INPUT ->
-- -- --
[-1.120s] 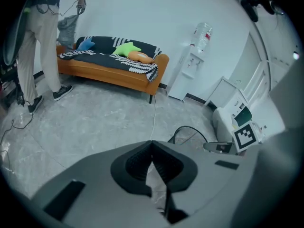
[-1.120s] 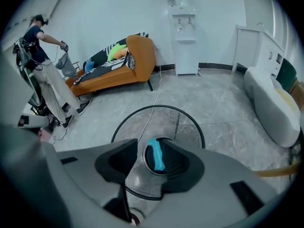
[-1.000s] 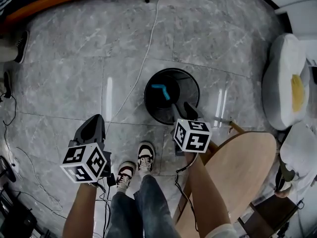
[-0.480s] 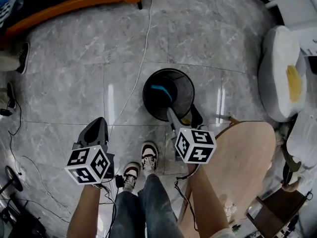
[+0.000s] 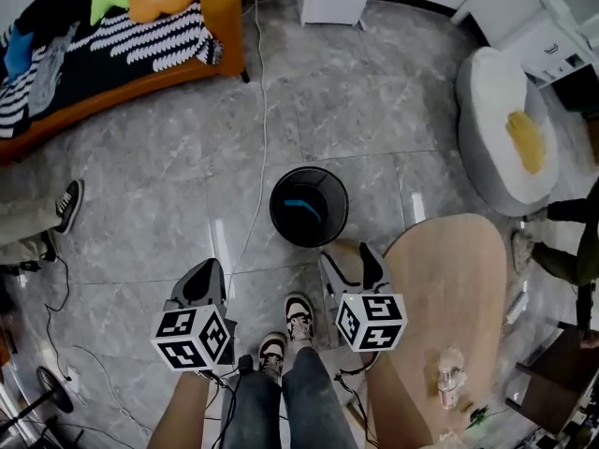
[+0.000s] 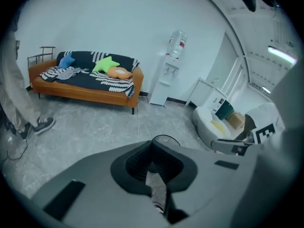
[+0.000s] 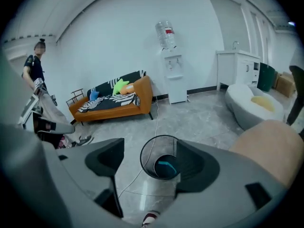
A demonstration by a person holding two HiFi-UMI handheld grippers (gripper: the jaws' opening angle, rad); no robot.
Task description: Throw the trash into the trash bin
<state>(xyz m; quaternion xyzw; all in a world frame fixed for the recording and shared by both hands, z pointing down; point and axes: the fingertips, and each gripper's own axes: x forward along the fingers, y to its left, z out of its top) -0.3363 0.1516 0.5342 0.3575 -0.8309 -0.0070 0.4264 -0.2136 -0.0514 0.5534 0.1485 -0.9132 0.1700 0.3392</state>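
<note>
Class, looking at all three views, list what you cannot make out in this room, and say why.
- Blue item in the black mesh trash bin: too small in the head view and right gripper view to identify.
- That bin in the left gripper view: mostly hidden behind the left gripper; only its rim shows.
- Small clear object on the pale wooden table: too small in the head view.

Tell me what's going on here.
A person stands over a black trash bin on the grey floor, with a gripper in each hand. The right gripper is held just short of the bin. Its fingers have just been opening and nothing is between them. A blue piece of trash lies in the bin. The left gripper is shut and empty, off to the side.
</note>
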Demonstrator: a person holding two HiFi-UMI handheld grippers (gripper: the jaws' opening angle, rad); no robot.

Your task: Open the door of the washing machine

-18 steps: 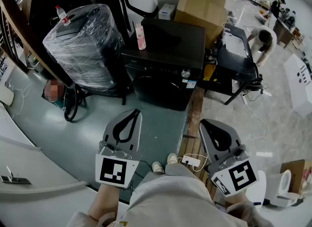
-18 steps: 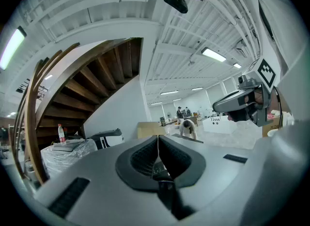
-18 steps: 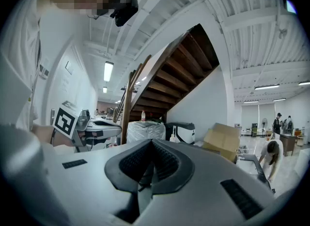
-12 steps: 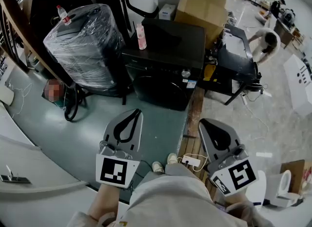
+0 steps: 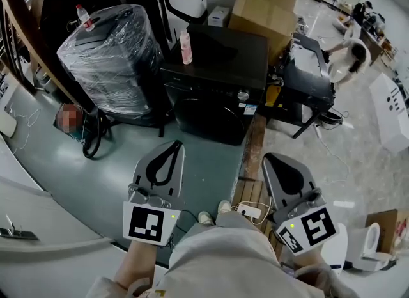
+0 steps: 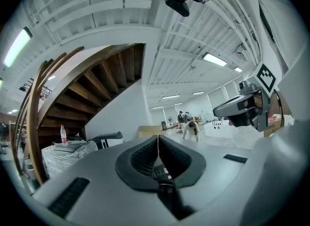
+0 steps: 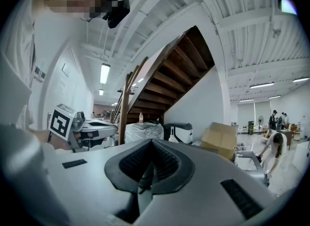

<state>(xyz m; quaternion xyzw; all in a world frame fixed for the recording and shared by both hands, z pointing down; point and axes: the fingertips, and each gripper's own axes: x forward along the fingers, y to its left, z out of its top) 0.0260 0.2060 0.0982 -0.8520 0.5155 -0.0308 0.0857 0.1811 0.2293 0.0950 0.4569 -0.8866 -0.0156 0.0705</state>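
Facing the far washing machine (image 5: 217, 73), left claw (image 5: 174, 146) and right claw (image 5: 273, 160) were closed on nothing; unopened, they risked slipping off its door (image 5: 208, 119)

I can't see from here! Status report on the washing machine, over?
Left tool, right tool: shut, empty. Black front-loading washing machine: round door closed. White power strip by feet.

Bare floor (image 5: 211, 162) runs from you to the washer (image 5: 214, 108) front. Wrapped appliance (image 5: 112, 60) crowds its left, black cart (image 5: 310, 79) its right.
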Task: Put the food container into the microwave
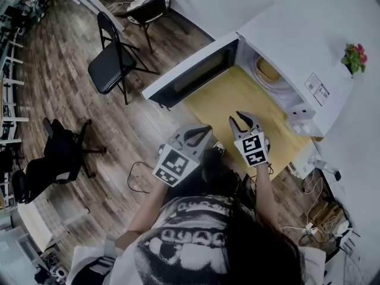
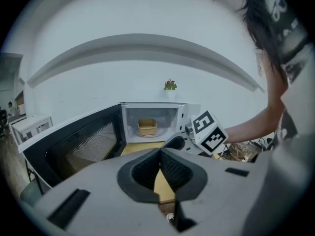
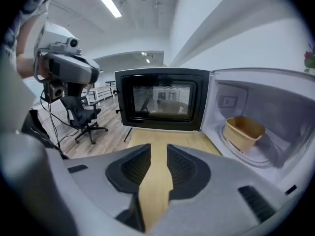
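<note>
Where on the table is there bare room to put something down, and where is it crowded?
The wooden table is bare between the open door and the microwave mouth. Inside it is crowded: the food container occupies the turntable.

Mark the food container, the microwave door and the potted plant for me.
food container (image 3: 241,135), right gripper view, on its near side wall.
microwave door (image 3: 162,101), right gripper view, on its window.
potted plant (image 1: 354,57), head view, on its leaves.
</note>
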The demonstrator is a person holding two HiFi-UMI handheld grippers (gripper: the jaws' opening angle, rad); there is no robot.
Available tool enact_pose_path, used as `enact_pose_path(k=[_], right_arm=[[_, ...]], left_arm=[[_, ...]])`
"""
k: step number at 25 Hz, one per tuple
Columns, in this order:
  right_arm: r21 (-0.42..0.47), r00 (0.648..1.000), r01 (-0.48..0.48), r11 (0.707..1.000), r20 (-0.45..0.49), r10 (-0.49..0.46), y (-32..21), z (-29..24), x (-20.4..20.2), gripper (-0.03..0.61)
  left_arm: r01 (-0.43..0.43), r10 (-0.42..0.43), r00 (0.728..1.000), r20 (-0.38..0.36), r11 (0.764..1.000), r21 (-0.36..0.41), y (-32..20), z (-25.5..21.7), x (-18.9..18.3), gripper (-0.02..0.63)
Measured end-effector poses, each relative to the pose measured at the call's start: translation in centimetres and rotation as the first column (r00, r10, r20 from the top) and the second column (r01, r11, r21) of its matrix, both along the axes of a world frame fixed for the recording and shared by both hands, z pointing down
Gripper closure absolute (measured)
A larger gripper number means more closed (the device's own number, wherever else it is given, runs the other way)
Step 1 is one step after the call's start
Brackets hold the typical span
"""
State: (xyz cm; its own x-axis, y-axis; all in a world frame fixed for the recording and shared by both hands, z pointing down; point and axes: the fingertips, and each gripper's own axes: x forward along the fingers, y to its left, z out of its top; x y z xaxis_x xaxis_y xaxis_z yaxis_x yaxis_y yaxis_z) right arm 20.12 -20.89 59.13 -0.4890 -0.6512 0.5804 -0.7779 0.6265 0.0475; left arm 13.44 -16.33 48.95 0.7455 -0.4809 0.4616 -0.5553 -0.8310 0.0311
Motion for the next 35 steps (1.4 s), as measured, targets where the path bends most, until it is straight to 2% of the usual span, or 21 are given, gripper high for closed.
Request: enact_pose_path(k=[9,21,27,35], right_arm=[[0.014,0.998,0.018,1.0,0.063,-0.019,4.8,-2.1,-3.7,0.479],[0.086,0.993,0.079,0.993,0.08,-0.085,11.9,-6.3,-11.4,0.492],[0.124,0.994,0.048,0.991,0.091,-0.06,16.1,-8.3,-13.4,0.535],[0.16,0.993,0.042,0.986,0.099,-0.058,21.1,-10.0,-15.4,0.569]], left_arm=[[-0.004,0.004,1.0,0.014,0.999,0.035,1.8,-0.8,-2.1,0.614],[0.094,-0.093,0.995,-0.022,0.994,0.063,8.7,-2.2,-10.4,0.614],[0.086,-0.082,0.995,-0.057,0.994,0.07,13.1,-2.7,-12.8,0.614],[0.035,-0.027,0.995,-0.092,0.996,0.087,17.9,-2.9,-13.2,0.613]])
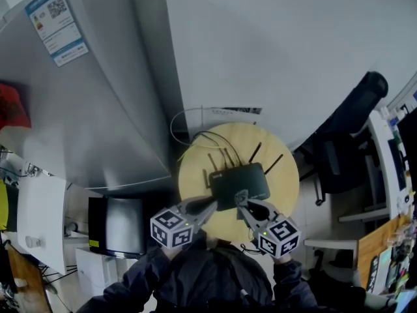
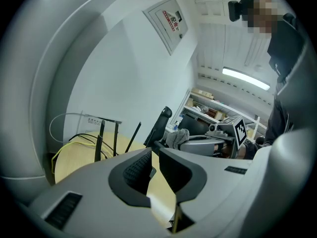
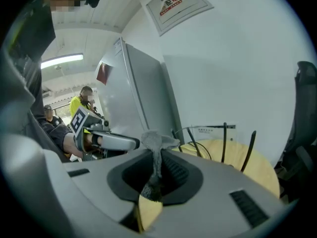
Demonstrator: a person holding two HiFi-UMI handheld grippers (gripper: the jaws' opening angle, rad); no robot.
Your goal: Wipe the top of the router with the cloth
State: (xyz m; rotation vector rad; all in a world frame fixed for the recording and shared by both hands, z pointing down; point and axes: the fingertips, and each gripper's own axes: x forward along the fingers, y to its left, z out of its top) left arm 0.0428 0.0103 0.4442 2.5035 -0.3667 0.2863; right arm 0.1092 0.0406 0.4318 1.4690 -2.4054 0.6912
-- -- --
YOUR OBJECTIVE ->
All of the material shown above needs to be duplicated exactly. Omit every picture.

ANSWER TO THIS PROBLEM ->
[-1.120s] 
[-1.120s] 
[-1.000s] 
[-0.480s] 
[+0.000s] 
[+0.000s] 
[+0.000s] 
A demonstration by a person holding two HiFi-UMI handheld grippers (gripper: the jaws' opening angle, rad); no robot.
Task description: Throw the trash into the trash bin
<state>(xyz m; quaternion xyzw; all in a world frame fixed for the recording and shared by both hands, z pointing down; point and axes: the fingertips, and each gripper's own axes: x forward along the fingers, y to its left, z out of its top) -0.3363 0.1516 0.5342 0.3575 -0.8309 -0.0070 0.4264 -0.2136 -0.0514 0.5534 0.1485 -0.9132 0.1700 0.3392</state>
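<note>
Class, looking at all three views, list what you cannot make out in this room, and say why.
- Blue item in the black mesh trash bin: too small in the head view and right gripper view to identify.
- That bin in the left gripper view: mostly hidden behind the left gripper; only its rim shows.
- Small clear object on the pale wooden table: too small in the head view.

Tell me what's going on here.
A person stands over a black trash bin on the grey floor, with a gripper in each hand. The right gripper is held just short of the bin. Its fingers have just been opening and nothing is between them. A blue piece of trash lies in the bin. The left gripper is shut and empty, off to the side.
</note>
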Demonstrator: a person holding two HiFi-UMI handheld grippers (gripper: the jaws' opening angle, rad); no robot.

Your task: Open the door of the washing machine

-18 steps: 
-18 steps: 
-18 steps: 
-12 steps: 
+0 steps: 
+0 steps: 
+0 steps: 

<state>(xyz m; quaternion xyzw; all in a world frame fixed for the recording and shared by both hands, z pointing down; point and axes: the fingertips, and each gripper's own axes: x forward along the fingers, y to its left, z out of its top) 0.0260 0.2060 0.0982 -0.8520 0.5155 -0.0308 0.0857 0.1811 0.2293 0.0950 0.4569 -0.8866 -0.0156 0.0705</state>
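Facing the far washing machine (image 5: 217, 73), left claw (image 5: 174, 146) and right claw (image 5: 273, 160) were closed on nothing; unopened, they risked slipping off its door (image 5: 208, 119)

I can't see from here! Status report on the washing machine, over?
Left tool, right tool: shut, empty. Black front-loading washing machine: round door closed. White power strip by feet.

Bare floor (image 5: 211, 162) runs from you to the washer (image 5: 214, 108) front. Wrapped appliance (image 5: 112, 60) crowds its left, black cart (image 5: 310, 79) its right.
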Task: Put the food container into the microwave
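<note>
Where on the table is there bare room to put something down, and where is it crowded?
The wooden table is bare between the open door and the microwave mouth. Inside it is crowded: the food container occupies the turntable.

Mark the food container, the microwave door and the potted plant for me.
food container (image 3: 241,135), right gripper view, on its near side wall.
microwave door (image 3: 162,101), right gripper view, on its window.
potted plant (image 1: 354,57), head view, on its leaves.
</note>
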The demonstrator is a person holding two HiFi-UMI handheld grippers (gripper: the jaws' opening angle, rad); there is no robot.
Available tool enact_pose_path, used as `enact_pose_path(k=[_], right_arm=[[_, ...]], left_arm=[[_, ...]])`
"""
k: step number at 25 Hz, one per tuple
Columns, in this order:
  right_arm: r21 (-0.42..0.47), r00 (0.648..1.000), r01 (-0.48..0.48), r11 (0.707..1.000), r20 (-0.45..0.49), r10 (-0.49..0.46), y (-32..21), z (-29..24), x (-20.4..20.2), gripper (-0.03..0.61)
  left_arm: r01 (-0.43..0.43), r10 (-0.42..0.43), r00 (0.728..1.000), r20 (-0.38..0.36), r11 (0.764..1.000), r21 (-0.36..0.41), y (-32..20), z (-25.5..21.7), x (-18.9..18.3), gripper (-0.02..0.63)
Measured end-effector poses, each relative to the pose measured at the call's start: translation in centimetres and rotation as the first column (r00, r10, r20 from the top) and the second column (r01, r11, r21) of its matrix, both along the axes of a world frame fixed for the recording and shared by both hands, z pointing down
Gripper closure absolute (measured)
A larger gripper number means more closed (the device's own number, wherever else it is given, runs the other way)
Step 1 is one step after the call's start
Brackets hold the typical span
"""
State: (xyz cm; its own x-axis, y-axis; all in a world frame fixed for the recording and shared by both hands, z pointing down; point and axes: the fingertips, and each gripper's own axes: x forward along the fingers, y to its left, z out of its top; x y z xaxis_x xaxis_y xaxis_z yaxis_x yaxis_y yaxis_z) right arm 20.12 -20.89 59.13 -0.4890 -0.6512 0.5804 -0.7779 0.6265 0.0475; left arm 13.44 -16.33 48.95 0.7455 -0.4809 0.4616 -0.5553 -0.8310 0.0311
Motion for the next 35 steps (1.4 s), as measured, targets where the path bends most, until it is straight to 2% of the usual span, or 21 are given, gripper high for closed.
Request: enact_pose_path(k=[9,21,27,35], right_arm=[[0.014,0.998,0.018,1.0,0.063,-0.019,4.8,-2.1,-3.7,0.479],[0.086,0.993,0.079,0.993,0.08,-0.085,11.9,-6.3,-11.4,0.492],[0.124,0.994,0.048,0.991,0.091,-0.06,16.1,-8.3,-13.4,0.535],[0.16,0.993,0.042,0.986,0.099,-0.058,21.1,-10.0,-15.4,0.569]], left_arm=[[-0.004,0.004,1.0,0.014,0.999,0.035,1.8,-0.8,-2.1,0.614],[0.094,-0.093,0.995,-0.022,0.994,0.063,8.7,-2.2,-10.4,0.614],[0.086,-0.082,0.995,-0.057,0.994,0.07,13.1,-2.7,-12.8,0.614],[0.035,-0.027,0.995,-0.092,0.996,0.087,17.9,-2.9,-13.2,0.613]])
Demonstrator: a person holding two HiFi-UMI handheld grippers (gripper: the jaws' opening angle, rad); no robot.
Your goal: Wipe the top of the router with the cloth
State: (xyz m; rotation vector rad; all in a world frame fixed for the recording and shared by both hands, z pointing down; point and axes: the fingertips, and each gripper's own axes: x forward along the fingers, y to its left, z out of its top) left arm 0.0428 0.0103 0.4442 2.5035 -0.3667 0.2863; right arm 0.1092 0.0406 0.4318 1.4690 -2.4054 0.6912

Nothing further is required for this answer.